Christian Manfredini ha ricordato il suo passato alla Lazio: da quando la società biancoceleste lo ha acquistato fino alla Champions League

redazionecittaceleste

L'ex centrocampista della Lazio, Christian Manfredini, è recentemente tornato a parlare del suo periodo in biancoceleste e lo ha fatto per i microfoni di gianlucadimarzio.com. Nonostante il suo approdo nella Capitale non fu dei migliori, visto lo spogliatoio pieno di campioni, con il tempo ha saputo ritagliarsi uno spazio importante fino a fare il suo esordio nella tanto ricercata Champions League.

Il ricordo

Una volta aver appeso gli scarpini al chiodo, l'ex laterale è rimasto nel mondo del calcio. Prima come opinionista, poi come collaboratore in progetto dedicato alle scuole calcio e ai settori giovanili. Di seguito ecco i ricordi tirati fuori da Manfredini a distanza di anni:

Le parole

"Quando arrivò l'estate del 2002 capii che era giunto per me il momento di provare a fare il salto di qualità. Potevo rimanere e diventare una bandiera del Chievo, ma dentro di me sentivo che era arrivato il tempo di iniziare una nuova avventura.

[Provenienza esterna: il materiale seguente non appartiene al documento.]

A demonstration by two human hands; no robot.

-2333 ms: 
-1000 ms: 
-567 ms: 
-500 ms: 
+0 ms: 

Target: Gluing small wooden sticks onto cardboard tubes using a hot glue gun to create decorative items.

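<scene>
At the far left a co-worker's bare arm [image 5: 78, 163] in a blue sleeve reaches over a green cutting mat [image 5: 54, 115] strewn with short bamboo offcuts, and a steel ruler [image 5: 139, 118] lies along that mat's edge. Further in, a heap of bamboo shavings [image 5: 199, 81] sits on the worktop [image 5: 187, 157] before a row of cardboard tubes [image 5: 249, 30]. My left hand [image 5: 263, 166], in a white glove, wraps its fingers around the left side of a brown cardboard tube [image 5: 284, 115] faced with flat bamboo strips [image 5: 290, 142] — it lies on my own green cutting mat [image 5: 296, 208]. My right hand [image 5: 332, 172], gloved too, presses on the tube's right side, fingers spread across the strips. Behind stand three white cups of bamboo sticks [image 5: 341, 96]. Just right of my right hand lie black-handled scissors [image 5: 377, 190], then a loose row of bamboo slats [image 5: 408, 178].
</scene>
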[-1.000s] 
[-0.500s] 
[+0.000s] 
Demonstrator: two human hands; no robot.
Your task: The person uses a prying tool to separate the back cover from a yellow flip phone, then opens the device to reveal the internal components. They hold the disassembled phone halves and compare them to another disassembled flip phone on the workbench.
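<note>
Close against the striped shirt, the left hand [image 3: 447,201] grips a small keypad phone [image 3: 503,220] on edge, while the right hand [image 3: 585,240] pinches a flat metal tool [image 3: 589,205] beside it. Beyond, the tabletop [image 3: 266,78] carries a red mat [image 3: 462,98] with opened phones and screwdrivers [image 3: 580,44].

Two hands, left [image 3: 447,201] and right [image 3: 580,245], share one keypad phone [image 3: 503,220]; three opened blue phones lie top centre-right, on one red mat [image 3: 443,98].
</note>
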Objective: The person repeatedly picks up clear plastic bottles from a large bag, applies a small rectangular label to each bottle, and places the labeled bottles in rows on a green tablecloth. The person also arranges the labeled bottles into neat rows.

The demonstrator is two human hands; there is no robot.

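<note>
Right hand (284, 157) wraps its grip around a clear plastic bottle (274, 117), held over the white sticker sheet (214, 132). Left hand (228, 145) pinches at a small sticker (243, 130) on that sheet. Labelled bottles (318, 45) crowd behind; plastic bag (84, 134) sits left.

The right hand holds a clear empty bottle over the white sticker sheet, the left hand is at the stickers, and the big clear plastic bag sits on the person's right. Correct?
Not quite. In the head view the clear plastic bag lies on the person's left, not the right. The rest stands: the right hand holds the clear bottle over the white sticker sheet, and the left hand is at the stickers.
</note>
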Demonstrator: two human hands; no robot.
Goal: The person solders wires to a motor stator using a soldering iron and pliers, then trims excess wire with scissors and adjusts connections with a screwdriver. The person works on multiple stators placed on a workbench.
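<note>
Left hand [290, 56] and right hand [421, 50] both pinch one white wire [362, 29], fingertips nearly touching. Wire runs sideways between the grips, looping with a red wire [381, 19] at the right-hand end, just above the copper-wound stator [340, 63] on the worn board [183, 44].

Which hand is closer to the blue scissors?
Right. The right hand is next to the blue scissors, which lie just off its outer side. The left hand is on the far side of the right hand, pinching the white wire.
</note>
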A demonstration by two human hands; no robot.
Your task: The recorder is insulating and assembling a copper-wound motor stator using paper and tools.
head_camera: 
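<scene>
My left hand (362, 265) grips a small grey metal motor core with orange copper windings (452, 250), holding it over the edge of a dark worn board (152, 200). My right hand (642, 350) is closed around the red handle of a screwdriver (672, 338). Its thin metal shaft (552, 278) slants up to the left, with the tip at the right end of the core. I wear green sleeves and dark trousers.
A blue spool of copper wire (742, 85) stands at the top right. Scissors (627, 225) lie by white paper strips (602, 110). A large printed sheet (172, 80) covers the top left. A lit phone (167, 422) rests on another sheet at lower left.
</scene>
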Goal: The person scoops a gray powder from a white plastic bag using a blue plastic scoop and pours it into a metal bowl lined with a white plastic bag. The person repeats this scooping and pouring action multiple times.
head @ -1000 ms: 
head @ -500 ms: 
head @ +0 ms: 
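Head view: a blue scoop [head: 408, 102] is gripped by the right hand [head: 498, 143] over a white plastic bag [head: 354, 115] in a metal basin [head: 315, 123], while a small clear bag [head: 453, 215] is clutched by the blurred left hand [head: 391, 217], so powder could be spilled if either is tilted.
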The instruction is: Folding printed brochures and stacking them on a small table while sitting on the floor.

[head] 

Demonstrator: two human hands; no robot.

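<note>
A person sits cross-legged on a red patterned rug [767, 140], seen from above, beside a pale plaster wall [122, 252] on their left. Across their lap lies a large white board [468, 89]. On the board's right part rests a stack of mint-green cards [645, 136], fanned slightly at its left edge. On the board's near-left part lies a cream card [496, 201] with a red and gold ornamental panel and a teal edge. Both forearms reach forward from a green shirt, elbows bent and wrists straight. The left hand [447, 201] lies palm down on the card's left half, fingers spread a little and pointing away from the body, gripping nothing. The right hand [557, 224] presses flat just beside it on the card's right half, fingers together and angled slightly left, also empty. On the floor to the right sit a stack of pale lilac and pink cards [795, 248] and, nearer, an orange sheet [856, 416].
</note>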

Si fecero avanti i rossoneri con Galliani. Chiesero informazioni direttamente al mio procuratore. Poi si fece avanti anche la Lazio. Nel club biancoceleste c'erano diversi calciatori di un livello superiore al mio. Ricordo molto bene i vari Mihajlovic, Nesta, Stam, Crespo oppure Simone. In molti erano migliori di me. Ma non me la sono sentita di rifiutare. Così scelsi la Capitale. I primi mesi furono difficili. Non riuscivo a farmi notare in quel mucchio di campioni. Al punto che il gennaio seguente venni mandato in prestito all'Osasuna. Lì ci passai cinque mesi. Giusto il tempo di segnare il goal della vittoria contro il Real Madrid dei Galacticos. Vincemmo 1-0 grazie ad una mia rete. Che emozione e che bel ricordo. Dopodiché, mi chiamò Galli per andare alla Fiorentina in B. Visto che alla Lazio giocavo poco e che avevo casa a Prato, decisi di andare. Mi sono trovato molto comodo con loro, visto che avevo anche la mia famiglia al mio fianco. Tuttavia, sotto l'aspetto tecnico non fu una bella parentesi. Dopodiché, dal 2004, le cose sono iniziate a migliorare con la Lazio. Fino a fare il mio esordio in Champions League".